→ EXERCISE BRIEF
Search the material for "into" and show all lines that contain it.

Segment Open

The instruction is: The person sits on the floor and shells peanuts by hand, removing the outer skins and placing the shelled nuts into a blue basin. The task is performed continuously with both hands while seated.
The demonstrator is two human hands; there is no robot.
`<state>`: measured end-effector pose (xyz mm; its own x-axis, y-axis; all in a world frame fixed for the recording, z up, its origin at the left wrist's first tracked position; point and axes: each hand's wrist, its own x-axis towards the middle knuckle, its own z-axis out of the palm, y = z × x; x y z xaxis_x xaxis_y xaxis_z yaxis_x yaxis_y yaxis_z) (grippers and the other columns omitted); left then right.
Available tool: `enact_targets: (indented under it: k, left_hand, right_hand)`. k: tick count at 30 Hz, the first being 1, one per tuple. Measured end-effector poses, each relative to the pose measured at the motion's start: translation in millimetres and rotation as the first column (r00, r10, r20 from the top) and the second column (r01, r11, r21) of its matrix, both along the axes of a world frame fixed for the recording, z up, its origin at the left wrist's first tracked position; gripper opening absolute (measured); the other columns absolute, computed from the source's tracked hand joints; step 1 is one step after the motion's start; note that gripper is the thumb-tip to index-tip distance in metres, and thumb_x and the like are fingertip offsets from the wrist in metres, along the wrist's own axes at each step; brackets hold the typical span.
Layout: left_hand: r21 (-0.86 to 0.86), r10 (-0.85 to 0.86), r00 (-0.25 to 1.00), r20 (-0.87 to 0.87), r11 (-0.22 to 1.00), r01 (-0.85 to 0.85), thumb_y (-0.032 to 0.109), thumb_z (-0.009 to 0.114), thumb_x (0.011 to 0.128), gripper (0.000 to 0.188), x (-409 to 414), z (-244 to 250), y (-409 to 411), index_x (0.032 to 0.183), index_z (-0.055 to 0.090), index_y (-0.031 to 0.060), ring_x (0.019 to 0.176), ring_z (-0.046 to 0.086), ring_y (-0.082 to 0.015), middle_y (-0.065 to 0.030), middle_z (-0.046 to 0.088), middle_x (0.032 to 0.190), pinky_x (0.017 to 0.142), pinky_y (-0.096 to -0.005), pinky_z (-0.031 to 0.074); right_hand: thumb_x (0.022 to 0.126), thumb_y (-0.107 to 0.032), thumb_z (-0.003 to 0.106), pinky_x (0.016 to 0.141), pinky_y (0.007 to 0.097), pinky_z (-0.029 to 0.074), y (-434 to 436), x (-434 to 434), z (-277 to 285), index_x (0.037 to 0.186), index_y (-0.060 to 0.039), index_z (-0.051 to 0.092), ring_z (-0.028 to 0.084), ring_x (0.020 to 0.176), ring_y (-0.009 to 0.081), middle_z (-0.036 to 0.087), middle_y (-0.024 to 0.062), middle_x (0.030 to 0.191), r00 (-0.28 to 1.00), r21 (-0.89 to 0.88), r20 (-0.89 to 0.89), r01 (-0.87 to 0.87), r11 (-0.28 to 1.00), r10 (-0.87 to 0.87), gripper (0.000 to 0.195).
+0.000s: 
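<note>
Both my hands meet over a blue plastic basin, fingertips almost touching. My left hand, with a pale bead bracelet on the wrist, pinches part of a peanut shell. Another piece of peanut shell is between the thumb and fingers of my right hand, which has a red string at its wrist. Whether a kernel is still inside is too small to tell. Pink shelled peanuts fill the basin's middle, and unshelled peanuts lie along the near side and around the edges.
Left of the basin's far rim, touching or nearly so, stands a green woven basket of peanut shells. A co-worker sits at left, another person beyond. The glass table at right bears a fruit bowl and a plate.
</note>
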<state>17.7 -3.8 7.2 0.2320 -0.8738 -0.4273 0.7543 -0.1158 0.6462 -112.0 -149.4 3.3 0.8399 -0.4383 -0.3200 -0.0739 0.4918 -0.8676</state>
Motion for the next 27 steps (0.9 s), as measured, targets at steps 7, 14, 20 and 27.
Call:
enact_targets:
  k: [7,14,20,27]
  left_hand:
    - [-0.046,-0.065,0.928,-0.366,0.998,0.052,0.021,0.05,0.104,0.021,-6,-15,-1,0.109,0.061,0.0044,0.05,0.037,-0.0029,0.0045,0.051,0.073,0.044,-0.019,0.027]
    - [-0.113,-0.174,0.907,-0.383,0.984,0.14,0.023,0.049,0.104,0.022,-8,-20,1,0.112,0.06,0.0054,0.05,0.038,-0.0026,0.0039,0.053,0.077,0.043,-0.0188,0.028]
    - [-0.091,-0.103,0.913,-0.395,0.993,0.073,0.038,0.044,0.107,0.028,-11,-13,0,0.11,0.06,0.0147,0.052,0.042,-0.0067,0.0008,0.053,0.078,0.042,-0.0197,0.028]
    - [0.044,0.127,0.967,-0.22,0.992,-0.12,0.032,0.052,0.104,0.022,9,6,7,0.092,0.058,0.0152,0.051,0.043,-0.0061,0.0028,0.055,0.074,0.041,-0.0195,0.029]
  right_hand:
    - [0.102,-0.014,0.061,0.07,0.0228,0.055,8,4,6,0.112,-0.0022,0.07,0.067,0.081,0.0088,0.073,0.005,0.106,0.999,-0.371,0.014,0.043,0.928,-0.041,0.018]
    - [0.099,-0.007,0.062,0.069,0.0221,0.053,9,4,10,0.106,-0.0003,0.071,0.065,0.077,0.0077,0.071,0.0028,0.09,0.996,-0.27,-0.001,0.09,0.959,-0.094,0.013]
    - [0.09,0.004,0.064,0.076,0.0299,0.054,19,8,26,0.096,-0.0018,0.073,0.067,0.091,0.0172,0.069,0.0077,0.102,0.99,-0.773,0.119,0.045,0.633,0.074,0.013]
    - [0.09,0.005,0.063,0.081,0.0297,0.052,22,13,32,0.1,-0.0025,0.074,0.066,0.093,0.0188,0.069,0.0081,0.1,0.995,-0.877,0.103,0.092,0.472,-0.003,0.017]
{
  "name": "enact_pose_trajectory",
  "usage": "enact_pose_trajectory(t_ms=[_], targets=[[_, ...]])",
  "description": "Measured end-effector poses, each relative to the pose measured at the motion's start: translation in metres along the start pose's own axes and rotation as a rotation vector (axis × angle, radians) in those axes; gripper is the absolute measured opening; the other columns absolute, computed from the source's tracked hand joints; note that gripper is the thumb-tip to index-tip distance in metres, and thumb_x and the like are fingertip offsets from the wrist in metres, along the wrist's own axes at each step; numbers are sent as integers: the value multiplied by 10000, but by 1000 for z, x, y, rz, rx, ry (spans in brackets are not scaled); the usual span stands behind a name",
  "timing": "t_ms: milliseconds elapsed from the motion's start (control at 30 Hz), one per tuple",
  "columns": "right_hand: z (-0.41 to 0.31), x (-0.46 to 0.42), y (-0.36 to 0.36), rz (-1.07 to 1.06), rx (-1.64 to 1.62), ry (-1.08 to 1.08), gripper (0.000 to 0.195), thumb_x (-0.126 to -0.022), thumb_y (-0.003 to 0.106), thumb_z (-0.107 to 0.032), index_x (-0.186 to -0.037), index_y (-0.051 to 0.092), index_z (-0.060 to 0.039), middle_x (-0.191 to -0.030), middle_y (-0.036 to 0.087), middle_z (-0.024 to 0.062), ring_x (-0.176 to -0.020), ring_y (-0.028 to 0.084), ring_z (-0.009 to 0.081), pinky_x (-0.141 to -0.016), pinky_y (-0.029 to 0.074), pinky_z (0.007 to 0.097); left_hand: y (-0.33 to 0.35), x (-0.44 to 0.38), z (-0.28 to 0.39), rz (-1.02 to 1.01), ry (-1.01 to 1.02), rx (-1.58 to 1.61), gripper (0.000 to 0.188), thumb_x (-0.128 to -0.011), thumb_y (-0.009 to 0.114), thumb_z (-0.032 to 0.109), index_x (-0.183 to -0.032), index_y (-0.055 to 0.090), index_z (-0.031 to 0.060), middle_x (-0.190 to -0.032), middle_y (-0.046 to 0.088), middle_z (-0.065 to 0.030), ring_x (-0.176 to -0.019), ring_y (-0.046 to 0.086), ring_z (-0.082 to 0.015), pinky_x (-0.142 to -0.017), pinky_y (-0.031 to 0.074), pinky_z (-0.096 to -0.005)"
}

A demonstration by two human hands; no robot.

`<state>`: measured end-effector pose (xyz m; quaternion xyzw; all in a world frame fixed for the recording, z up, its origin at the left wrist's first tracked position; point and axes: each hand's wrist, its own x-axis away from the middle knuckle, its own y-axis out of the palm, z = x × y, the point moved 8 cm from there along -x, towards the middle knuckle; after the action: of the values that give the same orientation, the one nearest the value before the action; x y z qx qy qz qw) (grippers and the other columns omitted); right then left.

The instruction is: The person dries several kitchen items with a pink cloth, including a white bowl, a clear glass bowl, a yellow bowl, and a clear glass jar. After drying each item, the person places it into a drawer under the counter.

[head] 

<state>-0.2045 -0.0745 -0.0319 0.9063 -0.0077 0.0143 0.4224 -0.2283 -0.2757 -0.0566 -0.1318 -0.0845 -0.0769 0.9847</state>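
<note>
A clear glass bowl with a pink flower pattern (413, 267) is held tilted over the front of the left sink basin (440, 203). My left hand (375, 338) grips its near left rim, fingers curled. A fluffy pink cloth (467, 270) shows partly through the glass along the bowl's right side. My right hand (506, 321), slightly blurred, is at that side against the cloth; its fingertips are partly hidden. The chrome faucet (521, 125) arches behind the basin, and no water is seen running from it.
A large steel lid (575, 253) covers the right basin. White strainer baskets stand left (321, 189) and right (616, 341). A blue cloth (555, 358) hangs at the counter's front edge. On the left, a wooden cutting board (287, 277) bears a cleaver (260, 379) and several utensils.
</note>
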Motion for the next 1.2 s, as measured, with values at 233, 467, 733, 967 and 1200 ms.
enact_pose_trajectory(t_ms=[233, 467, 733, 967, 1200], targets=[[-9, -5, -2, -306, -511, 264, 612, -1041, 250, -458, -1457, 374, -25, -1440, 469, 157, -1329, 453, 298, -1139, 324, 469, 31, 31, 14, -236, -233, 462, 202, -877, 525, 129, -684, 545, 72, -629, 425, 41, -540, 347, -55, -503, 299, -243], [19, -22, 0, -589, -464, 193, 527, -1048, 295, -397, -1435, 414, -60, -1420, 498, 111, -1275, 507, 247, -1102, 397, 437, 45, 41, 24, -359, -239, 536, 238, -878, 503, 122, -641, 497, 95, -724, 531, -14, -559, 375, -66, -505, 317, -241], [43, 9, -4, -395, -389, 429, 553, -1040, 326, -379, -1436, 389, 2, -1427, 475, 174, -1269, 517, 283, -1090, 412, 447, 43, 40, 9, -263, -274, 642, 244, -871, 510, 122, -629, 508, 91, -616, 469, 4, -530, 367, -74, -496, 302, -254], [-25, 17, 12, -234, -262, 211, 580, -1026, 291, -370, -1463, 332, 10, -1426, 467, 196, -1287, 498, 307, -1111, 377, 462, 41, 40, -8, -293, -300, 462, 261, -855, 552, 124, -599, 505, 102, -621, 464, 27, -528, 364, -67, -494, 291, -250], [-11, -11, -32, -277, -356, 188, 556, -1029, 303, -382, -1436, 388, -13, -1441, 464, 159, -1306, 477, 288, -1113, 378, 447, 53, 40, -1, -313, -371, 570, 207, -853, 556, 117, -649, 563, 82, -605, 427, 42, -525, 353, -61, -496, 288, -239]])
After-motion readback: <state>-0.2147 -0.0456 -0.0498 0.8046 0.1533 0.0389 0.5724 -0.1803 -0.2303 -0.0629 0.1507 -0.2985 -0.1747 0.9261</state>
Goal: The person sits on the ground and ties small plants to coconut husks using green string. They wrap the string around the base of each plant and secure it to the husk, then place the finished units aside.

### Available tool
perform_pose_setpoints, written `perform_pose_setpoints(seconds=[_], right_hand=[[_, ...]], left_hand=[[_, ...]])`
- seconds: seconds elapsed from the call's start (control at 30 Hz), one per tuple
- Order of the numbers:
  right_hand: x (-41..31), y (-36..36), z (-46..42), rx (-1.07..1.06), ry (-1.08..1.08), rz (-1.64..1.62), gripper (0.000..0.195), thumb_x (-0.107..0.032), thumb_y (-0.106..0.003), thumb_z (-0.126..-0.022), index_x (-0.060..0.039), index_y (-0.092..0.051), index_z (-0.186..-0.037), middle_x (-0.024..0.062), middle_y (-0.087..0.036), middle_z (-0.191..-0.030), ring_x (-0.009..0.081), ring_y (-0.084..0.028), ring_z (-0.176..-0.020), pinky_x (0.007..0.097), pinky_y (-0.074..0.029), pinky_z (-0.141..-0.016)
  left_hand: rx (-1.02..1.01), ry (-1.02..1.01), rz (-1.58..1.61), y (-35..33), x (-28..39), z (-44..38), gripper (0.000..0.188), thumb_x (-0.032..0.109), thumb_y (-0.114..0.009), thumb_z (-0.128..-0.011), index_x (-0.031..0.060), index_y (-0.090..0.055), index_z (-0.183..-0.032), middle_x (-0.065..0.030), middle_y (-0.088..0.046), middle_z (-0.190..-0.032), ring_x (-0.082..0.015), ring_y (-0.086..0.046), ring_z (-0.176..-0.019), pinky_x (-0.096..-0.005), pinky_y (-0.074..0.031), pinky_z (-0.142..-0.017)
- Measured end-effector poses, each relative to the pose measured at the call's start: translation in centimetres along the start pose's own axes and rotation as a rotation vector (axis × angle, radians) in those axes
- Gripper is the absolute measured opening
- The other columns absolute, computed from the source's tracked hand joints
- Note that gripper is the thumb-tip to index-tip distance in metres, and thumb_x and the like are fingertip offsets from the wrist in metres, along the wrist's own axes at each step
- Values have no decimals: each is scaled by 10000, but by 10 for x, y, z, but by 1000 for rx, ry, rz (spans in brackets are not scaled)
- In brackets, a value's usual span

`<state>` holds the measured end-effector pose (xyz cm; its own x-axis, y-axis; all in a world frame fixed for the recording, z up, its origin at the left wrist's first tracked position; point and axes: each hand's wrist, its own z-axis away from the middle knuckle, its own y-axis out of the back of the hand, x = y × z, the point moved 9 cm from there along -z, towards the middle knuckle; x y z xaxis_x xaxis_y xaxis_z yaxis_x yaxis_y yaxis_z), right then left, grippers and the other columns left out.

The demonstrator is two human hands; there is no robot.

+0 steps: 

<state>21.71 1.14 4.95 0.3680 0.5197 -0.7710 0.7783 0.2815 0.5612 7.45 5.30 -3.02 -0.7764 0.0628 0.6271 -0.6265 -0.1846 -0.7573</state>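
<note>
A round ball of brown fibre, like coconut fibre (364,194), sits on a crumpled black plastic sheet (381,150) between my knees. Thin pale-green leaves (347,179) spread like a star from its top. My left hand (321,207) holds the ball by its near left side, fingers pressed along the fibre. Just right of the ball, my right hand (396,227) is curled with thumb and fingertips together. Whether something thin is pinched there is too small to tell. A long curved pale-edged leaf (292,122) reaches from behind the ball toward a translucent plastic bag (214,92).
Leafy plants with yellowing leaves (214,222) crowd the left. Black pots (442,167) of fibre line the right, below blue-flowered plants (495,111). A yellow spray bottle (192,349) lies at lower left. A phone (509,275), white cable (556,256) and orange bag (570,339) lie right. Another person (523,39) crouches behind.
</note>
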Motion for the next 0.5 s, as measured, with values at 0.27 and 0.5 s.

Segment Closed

→ REPLY
The instruction is: The person sits on the floor and shells peanuts by hand, removing the outer skins and placing the shelled nuts into a blue basin. The task is performed continuously with both hands while seated.
The instruction is: The person dries several kitchen items with a pink cloth, including a white bowl, a clear glass bowl, a yellow bowl, and a clear glass jar. After drying each item, the person places it into a drawer under the counter.

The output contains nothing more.